▶ _What you should do_
Please retype all the data below exactly, line for line.

▶ _Dataset extract_
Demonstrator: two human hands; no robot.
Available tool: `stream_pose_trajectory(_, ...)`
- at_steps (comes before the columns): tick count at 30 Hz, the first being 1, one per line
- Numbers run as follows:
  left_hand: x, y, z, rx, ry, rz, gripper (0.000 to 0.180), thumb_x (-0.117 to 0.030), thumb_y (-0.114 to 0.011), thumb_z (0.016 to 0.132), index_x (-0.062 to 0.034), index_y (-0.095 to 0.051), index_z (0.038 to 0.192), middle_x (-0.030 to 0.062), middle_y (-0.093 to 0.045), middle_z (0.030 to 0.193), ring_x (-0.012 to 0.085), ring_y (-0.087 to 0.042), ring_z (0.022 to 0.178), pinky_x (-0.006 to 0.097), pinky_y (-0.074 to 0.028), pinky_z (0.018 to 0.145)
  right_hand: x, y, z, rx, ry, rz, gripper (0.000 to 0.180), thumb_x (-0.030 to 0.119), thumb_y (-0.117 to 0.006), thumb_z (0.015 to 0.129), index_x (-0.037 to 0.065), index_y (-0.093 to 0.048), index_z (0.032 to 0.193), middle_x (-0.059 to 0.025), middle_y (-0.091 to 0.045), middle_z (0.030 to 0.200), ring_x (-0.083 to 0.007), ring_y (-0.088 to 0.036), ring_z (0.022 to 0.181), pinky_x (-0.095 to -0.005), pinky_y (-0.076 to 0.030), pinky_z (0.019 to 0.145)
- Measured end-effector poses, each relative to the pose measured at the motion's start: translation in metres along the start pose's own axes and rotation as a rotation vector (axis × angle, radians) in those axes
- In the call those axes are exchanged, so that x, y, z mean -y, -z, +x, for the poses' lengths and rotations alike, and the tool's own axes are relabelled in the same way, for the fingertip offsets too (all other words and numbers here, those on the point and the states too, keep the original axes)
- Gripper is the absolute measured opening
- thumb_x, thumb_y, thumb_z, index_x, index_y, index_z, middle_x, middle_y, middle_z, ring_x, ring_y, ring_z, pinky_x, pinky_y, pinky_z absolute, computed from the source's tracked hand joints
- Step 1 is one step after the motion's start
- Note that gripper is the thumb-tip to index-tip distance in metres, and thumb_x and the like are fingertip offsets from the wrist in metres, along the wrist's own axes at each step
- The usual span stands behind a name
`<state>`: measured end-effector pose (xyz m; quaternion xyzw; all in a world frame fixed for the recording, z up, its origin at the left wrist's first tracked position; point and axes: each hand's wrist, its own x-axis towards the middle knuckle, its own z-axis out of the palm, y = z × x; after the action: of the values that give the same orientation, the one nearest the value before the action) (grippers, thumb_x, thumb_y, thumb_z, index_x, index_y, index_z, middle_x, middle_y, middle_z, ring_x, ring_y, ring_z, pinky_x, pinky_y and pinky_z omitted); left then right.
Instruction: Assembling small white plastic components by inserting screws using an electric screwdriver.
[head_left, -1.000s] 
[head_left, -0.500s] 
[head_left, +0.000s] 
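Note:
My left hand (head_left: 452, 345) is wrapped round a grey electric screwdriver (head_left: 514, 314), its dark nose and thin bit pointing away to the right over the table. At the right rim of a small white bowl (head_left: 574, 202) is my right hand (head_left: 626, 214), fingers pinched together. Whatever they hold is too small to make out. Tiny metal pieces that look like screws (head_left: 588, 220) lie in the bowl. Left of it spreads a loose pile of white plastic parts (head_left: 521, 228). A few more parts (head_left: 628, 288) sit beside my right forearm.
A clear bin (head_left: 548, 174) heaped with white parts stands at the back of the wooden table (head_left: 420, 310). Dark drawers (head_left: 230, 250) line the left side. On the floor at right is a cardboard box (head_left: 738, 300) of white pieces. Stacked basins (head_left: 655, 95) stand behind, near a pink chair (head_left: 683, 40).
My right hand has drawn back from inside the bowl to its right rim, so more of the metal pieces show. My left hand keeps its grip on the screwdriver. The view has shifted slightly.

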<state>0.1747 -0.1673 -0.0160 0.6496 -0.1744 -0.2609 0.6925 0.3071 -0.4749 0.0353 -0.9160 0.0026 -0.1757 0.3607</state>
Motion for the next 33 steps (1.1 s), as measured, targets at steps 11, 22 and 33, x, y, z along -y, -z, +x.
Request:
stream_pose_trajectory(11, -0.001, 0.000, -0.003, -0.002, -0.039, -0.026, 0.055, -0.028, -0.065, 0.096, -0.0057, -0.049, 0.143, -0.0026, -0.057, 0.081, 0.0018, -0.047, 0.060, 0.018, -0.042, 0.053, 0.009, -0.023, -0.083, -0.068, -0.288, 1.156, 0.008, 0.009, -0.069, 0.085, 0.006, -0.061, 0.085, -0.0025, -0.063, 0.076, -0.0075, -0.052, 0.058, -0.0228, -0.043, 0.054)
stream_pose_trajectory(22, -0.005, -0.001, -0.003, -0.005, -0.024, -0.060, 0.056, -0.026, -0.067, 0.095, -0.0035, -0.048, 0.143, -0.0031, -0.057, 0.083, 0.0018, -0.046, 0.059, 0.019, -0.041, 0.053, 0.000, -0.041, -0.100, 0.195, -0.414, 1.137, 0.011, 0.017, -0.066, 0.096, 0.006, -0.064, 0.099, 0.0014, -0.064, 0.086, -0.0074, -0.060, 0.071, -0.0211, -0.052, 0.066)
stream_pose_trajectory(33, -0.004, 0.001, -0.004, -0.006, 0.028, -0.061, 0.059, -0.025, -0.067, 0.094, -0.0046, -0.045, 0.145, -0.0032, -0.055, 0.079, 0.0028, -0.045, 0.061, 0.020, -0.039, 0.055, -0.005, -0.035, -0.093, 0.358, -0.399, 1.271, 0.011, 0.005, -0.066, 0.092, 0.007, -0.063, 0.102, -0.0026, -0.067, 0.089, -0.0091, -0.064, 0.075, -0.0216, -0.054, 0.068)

▶ _Answer_
Demonstrator: two human hands; no robot.
Available tool: `stream_pose_trajectory(_, ...)`
- at_steps (comes before the columns): tick count at 30 Hz, the first being 1, one per line
- Numbers run as follows:
  left_hand: x, y, z, rx, ry, rz, gripper (0.000 to 0.180), thumb_x (-0.117 to 0.030), thumb_y (-0.114 to 0.011), thumb_z (0.016 to 0.132), index_x (-0.062 to 0.034), index_y (-0.095 to 0.051), index_z (0.038 to 0.192), middle_x (-0.030 to 0.062), middle_y (-0.093 to 0.045), middle_z (0.030 to 0.193), ring_x (-0.012 to 0.085), ring_y (-0.087 to 0.042), ring_z (0.022 to 0.178), pinky_x (-0.006 to 0.097), pinky_y (-0.074 to 0.028), pinky_z (0.018 to 0.145)
  right_hand: x, y, z, rx, ry, rz, gripper (0.000 to 0.180), thumb_x (-0.030 to 0.119), thumb_y (-0.117 to 0.006), thumb_z (0.015 to 0.129), index_x (-0.037 to 0.065), index_y (-0.093 to 0.048), index_z (0.032 to 0.193), middle_x (-0.059 to 0.025), middle_y (-0.091 to 0.045), middle_z (0.030 to 0.200), ring_x (-0.083 to 0.007), ring_y (-0.088 to 0.036), ring_z (0.022 to 0.181), pinky_x (-0.095 to -0.005), pinky_y (-0.076 to 0.030), pinky_z (0.019 to 0.145)
- Measured end-effector poses, each relative to the pose measured at the motion's start: translation in metres along the start pose's own axes and rotation as a rotation vector (axis × angle, radians) in those axes
- In the call those axes are exchanged, so that x, y, z mean -y, -z, +x, for the poses' lengths and rotations alike, and the tool's own axes are relabelled in the same way, for the fingertip offsets too (all other words and numbers here, those on the point and the states too, keep the original axes)
- Gripper is the absolute measured opening
- thumb_x, thumb_y, thumb_z, index_x, index_y, index_z, middle_x, middle_y, middle_z, ring_x, ring_y, ring_z, pinky_x, pinky_y, pinky_z absolute, computed from the source's tracked hand joints
- Step 1 is one step after the motion's start
- Note that gripper is the thumb-tip to index-tip distance in metres, and thumb_x and the like are fingertip offsets from the wrist in metres, along the wrist's own axes at each step
- The usual span stands behind a name
`<state>`: measured end-effector pose (xyz m; quaternion xyzw; all in a world frame fixed for the recording, z up, its origin at the left wrist's first tracked position; point and axes: each hand's wrist, its own x-axis towards the middle knuckle, its own z-axis out of the palm, y = z × x; after the action: of the values that give the same orientation, the one nearest the value before the action) (grippers, thumb_x, thumb_y, thumb_z, index_x, index_y, index_z, middle_x, middle_y, middle_z, ring_x, ring_y, ring_z, pinky_x, pinky_y and pinky_z omitted); left then right.
Instruction: Assembling small white plastic components by inserting screws using an electric screwdriver.
[head_left, -1.000s] 
[head_left, -0.500s] 
[head_left, +0.000s] 
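Note:
My left hand (head_left: 452, 345) is wrapped round a grey electric screwdriver (head_left: 514, 314), its dark nose and thin bit pointing away to the right over the table. At the right rim of a small white bowl (head_left: 574, 202) is my right hand (head_left: 626, 214), fingers pinched together. Whatever they hold is too small to make out. Tiny metal pieces that look like screws (head_left: 588, 220) lie in the bowl. Left of it spreads a loose pile of white plastic parts (head_left: 521, 228). A few more parts (head_left: 628, 288) sit beside my right forearm.
A clear bin (head_left: 548, 174) heaped with white parts stands at the back of the wooden table (head_left: 420, 310). Dark drawers (head_left: 230, 250) line the left side. On the floor at right is a cardboard box (head_left: 738, 300) of white pieces. Stacked basins (head_left: 655, 95) stand behind, near a pink chair (head_left: 683, 40).
My right hand has drawn back from inside the bowl to its right rim, so more of the metal pieces show. My left hand keeps its grip on the screwdriver. The view has shifted slightly.
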
<state>0.1747 -0.1673 -0.0160 0.6496 -0.1744 -0.2609 0.6925 0.3071 -0.4749 0.0353 -0.9160 0.0026 -0.1757 0.3607</state>
Motion for the next 33 steps (1.1 s), as measured, targets at steps 11, 22 and 33, x, y, z along -y, -z, +x.
Request:
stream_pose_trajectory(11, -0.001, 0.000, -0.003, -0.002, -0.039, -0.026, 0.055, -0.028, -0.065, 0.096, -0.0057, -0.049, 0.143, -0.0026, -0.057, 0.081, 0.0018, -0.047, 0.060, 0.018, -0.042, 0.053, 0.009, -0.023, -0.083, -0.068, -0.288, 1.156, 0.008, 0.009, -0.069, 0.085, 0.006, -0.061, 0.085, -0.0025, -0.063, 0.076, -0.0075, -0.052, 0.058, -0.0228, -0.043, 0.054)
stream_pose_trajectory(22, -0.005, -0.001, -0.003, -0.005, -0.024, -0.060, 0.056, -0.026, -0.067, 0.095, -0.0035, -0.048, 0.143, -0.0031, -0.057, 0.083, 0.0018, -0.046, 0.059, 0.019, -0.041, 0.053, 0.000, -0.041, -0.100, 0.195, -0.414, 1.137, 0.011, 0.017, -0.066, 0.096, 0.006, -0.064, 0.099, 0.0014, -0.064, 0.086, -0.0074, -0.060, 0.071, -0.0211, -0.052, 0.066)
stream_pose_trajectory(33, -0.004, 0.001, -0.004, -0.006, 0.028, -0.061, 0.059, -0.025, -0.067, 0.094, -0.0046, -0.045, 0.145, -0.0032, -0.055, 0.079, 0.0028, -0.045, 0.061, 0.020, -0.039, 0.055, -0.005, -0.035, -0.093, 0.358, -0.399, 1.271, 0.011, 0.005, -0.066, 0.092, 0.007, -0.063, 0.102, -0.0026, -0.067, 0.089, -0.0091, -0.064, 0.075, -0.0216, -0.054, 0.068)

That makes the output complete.